If someone has a clue what could be happening and wants to dive into it, be my guest, I give up. Here are backtraces of the more interesting threads and some notes. Otherwise this may be closed just as a note for the future, that this is a thing that could potentially happen and we don't really know why.
thread 1: "lmms" (user interface)
#0 0x00007f9e841a8db5 in futex_wait_cancelable (private=0, expected=0, futex_word=0x55fff5d966c4) at ../sysdeps/unix/sysv/linux/futex-internal.h:88
#1 0x00007f9e841a8db5 in __pthread_cond_wait_common (abstime=0x0, mutex=0x55fff5d96670, cond=0x55fff5d96698) at pthread_cond_wait.c:502
#2 0x00007f9e841a8db5 in __pthread_cond_wait (cond=0x55fff5d96698, mutex=0x55fff5d96670) at pthread_cond_wait.c:655
#3 0x00007f9e81cab21b in QWaitCondition::wait(QMutex*, unsigned long) () at /lib/x86_64-linux-gnu/libQt5Core.so.5
#4 0x000055fff389b3bd in Mixer::requestChangeInModel() ()
#5 0x000055fff3a0ee89 in InstrumentTrack::processInEvent(MidiEvent const&, TimePos const&, int) ()
#6 0x000055fff395cd0a in PianoView::mouseMoveEvent(QMouseEvent*) ()
#7 0x00007f9e83ce04d8 in QWidget::event(QEvent*) () at /lib/x86_64-linux-gnu/libQt5Widgets.so.5
...
- Mixer::requestChangeInModel() is waiting in m_changesRequestCondition.wait( &m_waitChangesMutex );
- i.e. waiting for the current buffer to finish processing
- InstrumentTrack::processInEvent() did not lock anything before that
- neither did PianoView::mouseMoveEvent()
- the rest is Qt stuff
threads 7, 8, 9: mixer workers
#0 0x00007f9e841a8db5 in futex_wait_cancelable (private=0, expected=0, futex_word=0x55fff5dcdc10) at ../sysdeps/unix/sysv/linux/futex-internal.h:88
#1 0x00007f9e841a8db5 in __pthread_cond_wait_common (abstime=0x0, mutex=0x55fff5dcdbc0, cond=0x55fff5dcdbe8) at pthread_cond_wait.c:502
#2 0x00007f9e841a8db5 in __pthread_cond_wait (cond=0x55fff5dcdbe8, mutex=0x55fff5dcdbc0) at pthread_cond_wait.c:655
#3 0x00007f9e81cab21b in QWaitCondition::wait(QMutex*, unsigned long) () at /lib/x86_64-linux-gnu/libQt5Core.so.5
#4 0x000055fff38a0eb7 in MixerWorkerThread::run() ()
...
- waiting for something to do at queueReadyWaitCond->wait( &m );
thread 11: mixer output
#0 0x00007f9e819350b9 in syscall () at ../sysdeps/unix/sysv/linux/x86_64/syscall.S:38
#1 0x00007f9e81c9d9d5 in QBasicMutex::lockInternal() () at /lib/x86_64-linux-gnu/libQt5Core.so.5
#2 0x00007f9e81c9dcd3 in () at /lib/x86_64-linux-gnu/libQt5Core.so.5
#3 0x000055fff382d536 in AutomationPattern::valueAt(TimePos const&) const ()
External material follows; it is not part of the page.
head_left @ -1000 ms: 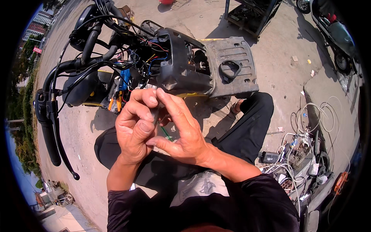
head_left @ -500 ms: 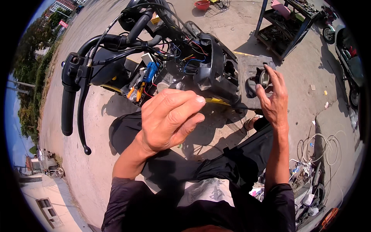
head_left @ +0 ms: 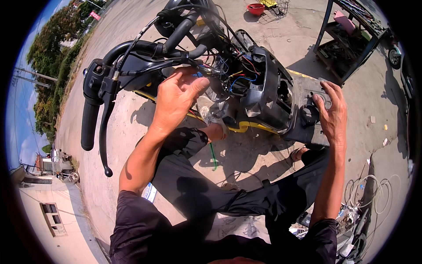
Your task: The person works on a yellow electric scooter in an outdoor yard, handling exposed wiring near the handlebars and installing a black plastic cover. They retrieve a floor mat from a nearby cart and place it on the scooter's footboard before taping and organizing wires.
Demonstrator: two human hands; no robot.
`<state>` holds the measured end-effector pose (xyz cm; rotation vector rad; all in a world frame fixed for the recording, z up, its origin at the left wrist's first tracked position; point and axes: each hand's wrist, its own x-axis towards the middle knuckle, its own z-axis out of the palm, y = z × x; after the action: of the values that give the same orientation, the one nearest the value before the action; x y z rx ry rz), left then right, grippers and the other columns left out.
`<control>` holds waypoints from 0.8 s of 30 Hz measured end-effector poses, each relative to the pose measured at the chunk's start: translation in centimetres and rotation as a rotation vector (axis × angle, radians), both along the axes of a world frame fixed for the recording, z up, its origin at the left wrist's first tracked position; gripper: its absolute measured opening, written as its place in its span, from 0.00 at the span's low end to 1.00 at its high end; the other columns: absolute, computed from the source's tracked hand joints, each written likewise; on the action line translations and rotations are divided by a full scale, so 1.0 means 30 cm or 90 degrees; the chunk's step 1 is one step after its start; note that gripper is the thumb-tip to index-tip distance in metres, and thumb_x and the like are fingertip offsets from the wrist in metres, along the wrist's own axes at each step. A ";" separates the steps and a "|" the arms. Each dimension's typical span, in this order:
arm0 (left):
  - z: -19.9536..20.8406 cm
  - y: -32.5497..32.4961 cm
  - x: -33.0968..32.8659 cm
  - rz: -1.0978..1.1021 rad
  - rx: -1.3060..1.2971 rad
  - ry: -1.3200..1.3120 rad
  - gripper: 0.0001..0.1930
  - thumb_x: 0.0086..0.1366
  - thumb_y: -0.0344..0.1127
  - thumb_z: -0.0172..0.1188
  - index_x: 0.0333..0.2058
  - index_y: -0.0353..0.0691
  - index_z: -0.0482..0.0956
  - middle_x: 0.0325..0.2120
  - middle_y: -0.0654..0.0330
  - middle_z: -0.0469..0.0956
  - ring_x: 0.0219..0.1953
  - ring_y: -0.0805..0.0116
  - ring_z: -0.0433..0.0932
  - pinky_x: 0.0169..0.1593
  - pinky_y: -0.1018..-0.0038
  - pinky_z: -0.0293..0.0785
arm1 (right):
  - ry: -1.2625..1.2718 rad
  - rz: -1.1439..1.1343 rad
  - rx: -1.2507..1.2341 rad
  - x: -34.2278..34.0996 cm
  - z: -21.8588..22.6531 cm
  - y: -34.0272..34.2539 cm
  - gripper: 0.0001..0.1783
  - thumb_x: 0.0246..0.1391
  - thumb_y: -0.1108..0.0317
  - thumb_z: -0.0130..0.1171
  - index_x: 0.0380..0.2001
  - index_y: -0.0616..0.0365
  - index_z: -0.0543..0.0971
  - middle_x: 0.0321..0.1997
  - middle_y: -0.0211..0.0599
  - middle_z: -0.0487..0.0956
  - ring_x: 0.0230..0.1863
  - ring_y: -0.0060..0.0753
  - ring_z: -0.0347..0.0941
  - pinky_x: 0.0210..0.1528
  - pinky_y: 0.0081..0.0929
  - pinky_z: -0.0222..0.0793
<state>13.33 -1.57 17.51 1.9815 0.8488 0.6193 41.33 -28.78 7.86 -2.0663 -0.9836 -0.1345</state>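
Observation:
My left hand (head_left: 176, 101) is over the tools beside the handlebar stem, its thumb and index finger apart. A bit of a blue tool handle (head_left: 198, 75) shows by its fingertips; the hand covers the rest. My right hand (head_left: 333, 114) has thumb and fingers curled around a round black part (head_left: 309, 115) with a light rim, resting on the scooter's grey footboard (head_left: 301, 88). Between the hands stands the scooter's opened black front housing (head_left: 266, 88), with loose coloured wires (head_left: 239, 79) showing inside.
A black handlebar grip (head_left: 90, 125) and brake lever (head_left: 103, 141) jut out at the left. A metal tool rack (head_left: 347, 39) and a red bowl (head_left: 255, 9) stand farther off. Coiled pale hose (head_left: 373, 189) and scraps lie at the lower right.
My left hand has moved from in front of the scooter up to the tools, covering them. My right hand stays at the round black part. The view has shifted, so the scooter appears farther right.

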 end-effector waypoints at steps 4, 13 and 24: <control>-0.048 0.027 0.041 -0.002 -0.053 -0.101 0.15 0.69 0.36 0.73 0.46 0.31 0.82 0.34 0.60 0.84 0.31 0.76 0.82 0.34 0.80 0.80 | -0.006 0.115 0.115 -0.147 0.148 0.096 0.19 0.58 0.70 0.71 0.52 0.60 0.85 0.52 0.45 0.83 0.50 0.47 0.82 0.54 0.37 0.77; -0.117 0.011 0.121 0.070 -0.031 -0.184 0.14 0.70 0.38 0.71 0.46 0.32 0.87 0.33 0.65 0.85 0.33 0.80 0.80 0.36 0.80 0.81 | -0.054 0.304 0.114 -0.328 0.239 0.429 0.24 0.57 0.67 0.70 0.56 0.60 0.80 0.47 0.46 0.82 0.50 0.54 0.81 0.49 0.45 0.78; -0.108 -0.021 0.099 -0.068 -0.125 -0.248 0.14 0.74 0.30 0.65 0.54 0.30 0.81 0.42 0.60 0.86 0.43 0.75 0.82 0.50 0.77 0.79 | 0.009 0.285 0.080 -0.305 0.204 0.546 0.15 0.65 0.64 0.57 0.52 0.54 0.82 0.45 0.48 0.86 0.45 0.60 0.83 0.46 0.52 0.78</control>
<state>16.30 -2.19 14.29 1.6438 0.5385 0.7943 32.20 -12.40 13.97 -1.6873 -1.3655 0.0509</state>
#4 0x000055fff38a525e in NotePlayHandle::processTimePos(TimePos const&) ()
#5 0x000055fff3a0d295 in InstrumentTrack::play(TimePos const&, short, int, int) ()
#6 0x000055fff383babd in BBTrackContainer::play(TimePos, short, int, int) ()
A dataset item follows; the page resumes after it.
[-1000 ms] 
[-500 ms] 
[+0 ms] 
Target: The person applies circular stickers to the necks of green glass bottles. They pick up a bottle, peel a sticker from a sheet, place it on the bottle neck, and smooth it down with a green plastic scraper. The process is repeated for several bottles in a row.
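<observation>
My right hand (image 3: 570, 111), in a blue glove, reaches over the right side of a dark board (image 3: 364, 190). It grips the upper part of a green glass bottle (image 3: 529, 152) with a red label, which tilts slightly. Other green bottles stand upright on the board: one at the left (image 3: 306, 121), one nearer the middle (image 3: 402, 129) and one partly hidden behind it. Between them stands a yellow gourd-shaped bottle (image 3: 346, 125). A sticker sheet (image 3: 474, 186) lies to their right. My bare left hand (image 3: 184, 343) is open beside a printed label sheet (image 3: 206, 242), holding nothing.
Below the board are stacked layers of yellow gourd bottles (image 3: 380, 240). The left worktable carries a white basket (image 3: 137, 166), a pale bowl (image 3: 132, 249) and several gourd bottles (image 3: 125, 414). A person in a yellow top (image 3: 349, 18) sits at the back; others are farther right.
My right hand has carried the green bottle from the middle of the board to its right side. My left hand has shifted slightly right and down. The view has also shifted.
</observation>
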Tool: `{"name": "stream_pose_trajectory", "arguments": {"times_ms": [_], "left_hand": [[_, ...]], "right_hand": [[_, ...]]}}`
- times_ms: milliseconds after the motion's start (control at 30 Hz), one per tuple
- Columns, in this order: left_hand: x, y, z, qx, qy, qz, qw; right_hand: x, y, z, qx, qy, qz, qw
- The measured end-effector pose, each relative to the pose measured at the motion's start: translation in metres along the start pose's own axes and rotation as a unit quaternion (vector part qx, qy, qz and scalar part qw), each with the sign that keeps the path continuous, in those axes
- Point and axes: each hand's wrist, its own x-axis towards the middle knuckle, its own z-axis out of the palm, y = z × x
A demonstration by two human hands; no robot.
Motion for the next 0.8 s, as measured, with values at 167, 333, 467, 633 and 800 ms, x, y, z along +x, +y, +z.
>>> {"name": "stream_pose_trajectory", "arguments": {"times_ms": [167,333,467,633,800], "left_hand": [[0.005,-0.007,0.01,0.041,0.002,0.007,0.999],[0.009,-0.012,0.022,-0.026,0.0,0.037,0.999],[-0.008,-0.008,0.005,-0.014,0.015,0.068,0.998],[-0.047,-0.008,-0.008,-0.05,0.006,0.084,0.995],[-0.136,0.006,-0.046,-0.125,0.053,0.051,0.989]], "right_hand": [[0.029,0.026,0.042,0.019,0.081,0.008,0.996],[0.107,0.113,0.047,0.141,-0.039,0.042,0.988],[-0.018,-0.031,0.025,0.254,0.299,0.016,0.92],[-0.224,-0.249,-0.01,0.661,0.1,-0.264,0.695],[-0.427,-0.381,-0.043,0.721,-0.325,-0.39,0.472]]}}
#7 0x000055fff3a08ec7 in BBTrack::play(TimePos const&, short, int, int) ()
#8 0x000055fff38d819f in Song::processNextBuffer() ()
#9 0x000055fff389df98 in Mixer::renderNextBuffer() ()
#10 0x000055fff389e494 in Mixer::fifoWriter::run() ()
...
- AutomationPattern::valueAt() is stuck at QMutexLocker m(&m_patternMutex);
- and there is no apparent reason why it shouldn't get the lock..
- so someone else must have it.. but the lock is private..
- and AutomationPattern isn't mentioned in any other thread backtrace..
- and the mutex is QMutex::Recursive, so thread 11 can lock it multiple times..
:man_shrugging:
Here is a core dump if anyone feels especially adventurous. core.7936.gz (~1.3 GB when extracted) EDIT: Ah, did not realize the debug symbols are in the binary: lmms.gz (Still, not sure if it can be easily loaded on another machine?)
I can't get any useful information from your core dump. Do you have the full bactrace with all threads?
I will try to export the backtrace once I can make some space to extract the core dump again.. :smile: (Yes, I'm hopeless, I'm almost always on full RAM and full disk, only out-of-space errors can usually force me to sacrifice some files. I should probably get a new drive...)
Here are the backtraces. If I can pull from it anything else that could help, let me know. (The most interesting information would be probably the owner(s) and other internal variables of the problematic mutex, but I wasn't able to get to it.) backtrace.txt
@sakertooth found something similar on discord looking at the VST automation issue.